Lentamente ella negó con la cabeza. El ánimo de Pedro creció como si olfateara la victoria.
—Míralo como unas vacaciones —dijo utilizando el tono grave y persuasivo que empleaba siempre que quería conseguir algo de una mujer.
Ella lo miró y sintió algo muy dentro. Era sólo una joven, como tantas que había conocido. ¿Por qué tenía esa inquietante sensación de que ella podía ver dentro de su alma? ¡Sto Diavolo! A lo mejor la tensión estaba empezando a hacer mella en él.
—Pagaré mi billete —respondió ella.
La práctica le ayudaba a modular su tono y persuadir en lugar de ordenar.
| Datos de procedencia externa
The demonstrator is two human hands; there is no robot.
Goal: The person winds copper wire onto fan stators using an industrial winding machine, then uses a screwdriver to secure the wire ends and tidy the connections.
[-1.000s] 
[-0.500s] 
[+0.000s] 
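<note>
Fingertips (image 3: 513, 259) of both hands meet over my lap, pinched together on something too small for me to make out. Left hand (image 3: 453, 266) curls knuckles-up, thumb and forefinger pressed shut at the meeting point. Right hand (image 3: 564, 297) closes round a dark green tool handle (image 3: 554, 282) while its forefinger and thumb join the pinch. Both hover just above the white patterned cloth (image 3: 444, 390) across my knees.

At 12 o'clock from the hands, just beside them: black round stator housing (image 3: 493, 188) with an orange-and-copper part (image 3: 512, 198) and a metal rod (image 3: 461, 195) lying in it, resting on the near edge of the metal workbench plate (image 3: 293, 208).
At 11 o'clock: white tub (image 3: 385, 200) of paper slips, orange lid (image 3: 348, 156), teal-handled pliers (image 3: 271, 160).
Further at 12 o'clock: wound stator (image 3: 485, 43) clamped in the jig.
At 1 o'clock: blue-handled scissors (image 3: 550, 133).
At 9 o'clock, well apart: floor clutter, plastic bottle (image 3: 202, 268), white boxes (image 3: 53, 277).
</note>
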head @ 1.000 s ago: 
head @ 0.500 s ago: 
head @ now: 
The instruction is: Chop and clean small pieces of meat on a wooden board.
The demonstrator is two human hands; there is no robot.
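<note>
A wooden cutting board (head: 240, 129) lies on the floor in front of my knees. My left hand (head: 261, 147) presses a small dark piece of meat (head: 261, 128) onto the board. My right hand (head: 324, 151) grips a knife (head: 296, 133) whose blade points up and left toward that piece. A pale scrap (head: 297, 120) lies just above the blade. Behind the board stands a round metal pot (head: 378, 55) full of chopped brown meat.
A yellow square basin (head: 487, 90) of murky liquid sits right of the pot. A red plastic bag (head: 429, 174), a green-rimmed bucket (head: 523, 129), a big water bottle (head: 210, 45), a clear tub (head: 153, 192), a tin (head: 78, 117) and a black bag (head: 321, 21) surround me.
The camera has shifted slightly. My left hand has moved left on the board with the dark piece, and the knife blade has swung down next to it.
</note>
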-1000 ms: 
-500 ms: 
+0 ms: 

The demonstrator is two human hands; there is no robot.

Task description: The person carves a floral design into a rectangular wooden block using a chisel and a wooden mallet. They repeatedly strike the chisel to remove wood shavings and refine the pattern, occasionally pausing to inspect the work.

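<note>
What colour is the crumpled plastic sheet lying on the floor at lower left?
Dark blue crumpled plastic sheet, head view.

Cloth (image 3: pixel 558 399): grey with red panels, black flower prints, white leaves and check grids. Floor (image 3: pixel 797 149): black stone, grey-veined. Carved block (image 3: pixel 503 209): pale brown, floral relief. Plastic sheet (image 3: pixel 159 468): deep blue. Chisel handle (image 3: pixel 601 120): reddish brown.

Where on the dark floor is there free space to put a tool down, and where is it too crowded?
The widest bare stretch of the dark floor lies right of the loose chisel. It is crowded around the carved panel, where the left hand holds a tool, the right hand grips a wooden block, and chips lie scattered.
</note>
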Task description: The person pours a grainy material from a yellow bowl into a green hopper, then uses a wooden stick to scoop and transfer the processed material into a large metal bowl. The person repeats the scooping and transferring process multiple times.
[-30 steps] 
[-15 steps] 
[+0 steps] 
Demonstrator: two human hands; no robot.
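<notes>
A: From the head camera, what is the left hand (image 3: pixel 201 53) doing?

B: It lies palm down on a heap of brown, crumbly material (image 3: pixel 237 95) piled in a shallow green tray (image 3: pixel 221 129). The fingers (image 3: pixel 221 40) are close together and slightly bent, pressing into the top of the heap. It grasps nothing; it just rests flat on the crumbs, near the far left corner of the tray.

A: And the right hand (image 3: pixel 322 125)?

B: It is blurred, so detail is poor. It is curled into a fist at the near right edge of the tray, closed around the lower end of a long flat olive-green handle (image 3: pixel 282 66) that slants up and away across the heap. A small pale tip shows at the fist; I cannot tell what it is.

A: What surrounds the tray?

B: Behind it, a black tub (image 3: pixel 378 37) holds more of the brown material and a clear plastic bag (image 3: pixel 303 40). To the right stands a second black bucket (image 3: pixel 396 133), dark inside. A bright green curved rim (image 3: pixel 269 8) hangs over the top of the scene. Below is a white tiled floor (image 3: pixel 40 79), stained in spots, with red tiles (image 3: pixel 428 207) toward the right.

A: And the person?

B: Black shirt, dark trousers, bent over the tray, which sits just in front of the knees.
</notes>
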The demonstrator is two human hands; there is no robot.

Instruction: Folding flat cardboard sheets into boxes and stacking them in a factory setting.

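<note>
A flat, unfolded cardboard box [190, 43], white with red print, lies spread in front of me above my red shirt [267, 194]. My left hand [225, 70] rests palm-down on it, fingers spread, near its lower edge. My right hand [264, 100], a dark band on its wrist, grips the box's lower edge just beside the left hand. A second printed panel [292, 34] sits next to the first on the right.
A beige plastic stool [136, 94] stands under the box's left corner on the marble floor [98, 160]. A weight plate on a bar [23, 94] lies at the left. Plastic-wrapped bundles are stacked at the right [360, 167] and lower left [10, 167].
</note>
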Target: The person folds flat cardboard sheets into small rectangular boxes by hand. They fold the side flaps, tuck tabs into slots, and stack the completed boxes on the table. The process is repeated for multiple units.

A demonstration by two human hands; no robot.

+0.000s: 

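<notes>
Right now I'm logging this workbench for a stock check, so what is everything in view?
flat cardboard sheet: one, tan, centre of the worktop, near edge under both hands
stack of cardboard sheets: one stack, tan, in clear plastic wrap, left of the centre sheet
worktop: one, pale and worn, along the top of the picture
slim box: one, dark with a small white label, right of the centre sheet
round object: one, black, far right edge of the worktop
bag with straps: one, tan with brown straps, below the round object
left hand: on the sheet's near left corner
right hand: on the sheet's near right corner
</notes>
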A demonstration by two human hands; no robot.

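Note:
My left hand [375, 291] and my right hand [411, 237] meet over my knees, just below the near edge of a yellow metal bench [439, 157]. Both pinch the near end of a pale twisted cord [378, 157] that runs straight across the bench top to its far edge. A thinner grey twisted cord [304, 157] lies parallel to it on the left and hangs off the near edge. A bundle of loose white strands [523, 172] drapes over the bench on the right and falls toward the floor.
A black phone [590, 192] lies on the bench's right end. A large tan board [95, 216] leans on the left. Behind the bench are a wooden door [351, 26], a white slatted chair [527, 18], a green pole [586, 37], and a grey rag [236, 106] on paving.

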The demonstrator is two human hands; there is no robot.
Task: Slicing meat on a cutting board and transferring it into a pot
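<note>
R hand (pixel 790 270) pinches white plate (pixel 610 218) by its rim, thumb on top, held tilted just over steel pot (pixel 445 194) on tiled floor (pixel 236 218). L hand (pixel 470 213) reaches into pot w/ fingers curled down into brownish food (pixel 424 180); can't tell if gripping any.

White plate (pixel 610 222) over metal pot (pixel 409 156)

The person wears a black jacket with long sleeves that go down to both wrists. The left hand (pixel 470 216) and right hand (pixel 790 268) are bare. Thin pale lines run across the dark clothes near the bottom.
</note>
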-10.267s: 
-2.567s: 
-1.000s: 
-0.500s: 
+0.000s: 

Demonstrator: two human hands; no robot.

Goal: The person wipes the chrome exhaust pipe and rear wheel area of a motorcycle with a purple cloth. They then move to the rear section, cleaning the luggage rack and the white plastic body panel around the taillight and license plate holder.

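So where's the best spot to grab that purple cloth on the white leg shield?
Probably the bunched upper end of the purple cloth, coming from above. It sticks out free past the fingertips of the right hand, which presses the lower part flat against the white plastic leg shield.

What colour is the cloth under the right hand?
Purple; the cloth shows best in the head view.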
—Vas a Grecia para ayudar a mi hija. Estaré encantado de que te quedes con nosotros —¡Tenía tanto orgullo! Sabía que no podía pagarse el viaje a Atenas, que tendría que pedir un préstamo para el viaje—. No es dinero de los Schulz —añadió—. No le deberás nada a tu abuelo.
Se miraron otro largo rato, después ella asintió una vez.
—De acuerdo. Iré a Grecia. Y rezaré para que el análisis salga como esperas.
Había una profunda tristeza en su voz. Tenía los ojos ensombrecidos y supuso que estaría pensando en su madre, en cómo ella no había podido salvarla. Se acercó un poco y la agarró del codo, le acarició el brazo sabiendo cuánto debía de estar sufriendo. Nunca sabría la subida de adrenalina que sus palabras habían supuesto para él. Aquello iba a funcionar. Iban a salvar a Camila.